Data shown:
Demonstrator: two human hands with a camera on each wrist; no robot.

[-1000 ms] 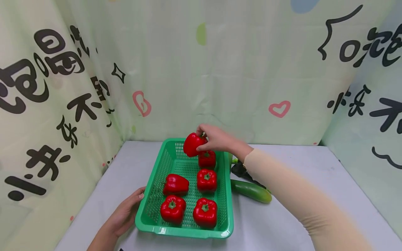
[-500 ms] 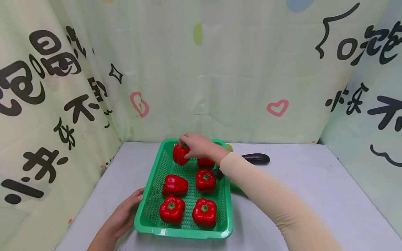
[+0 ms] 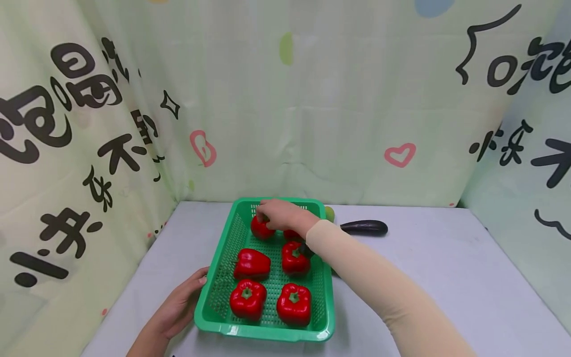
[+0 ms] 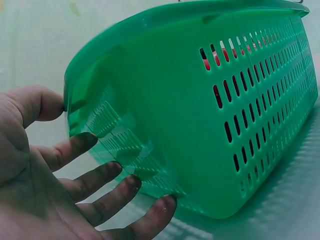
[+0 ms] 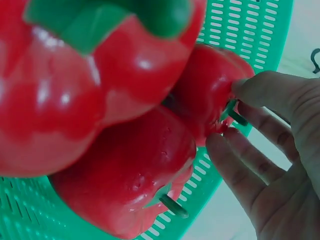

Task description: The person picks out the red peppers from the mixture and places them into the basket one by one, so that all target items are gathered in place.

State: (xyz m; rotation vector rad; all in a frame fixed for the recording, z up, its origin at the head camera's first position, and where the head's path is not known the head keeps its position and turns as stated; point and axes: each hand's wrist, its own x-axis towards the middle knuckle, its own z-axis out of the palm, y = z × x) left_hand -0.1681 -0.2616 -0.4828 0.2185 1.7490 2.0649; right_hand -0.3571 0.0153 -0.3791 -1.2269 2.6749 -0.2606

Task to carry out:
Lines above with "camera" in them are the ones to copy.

Answer:
Demonstrator: two human hands with a camera on each wrist; no robot.
State: (xyz m; rotation vector rad; all in a frame fixed for the recording, z up, its origin at the head camera's first position, and where the head's path is not known the head keeps its position and turns as stated; point and axes: each hand's wrist, its own x-axis towards the middle knuckle, its own z-axis out of the palm, y = z × x) left_hand -0.1681 -0.2616 -0.4828 0.2185 1.7490 2.0649; right_hand -0.3571 0.0153 -0.3791 -1.2269 2.6749 -0.2606

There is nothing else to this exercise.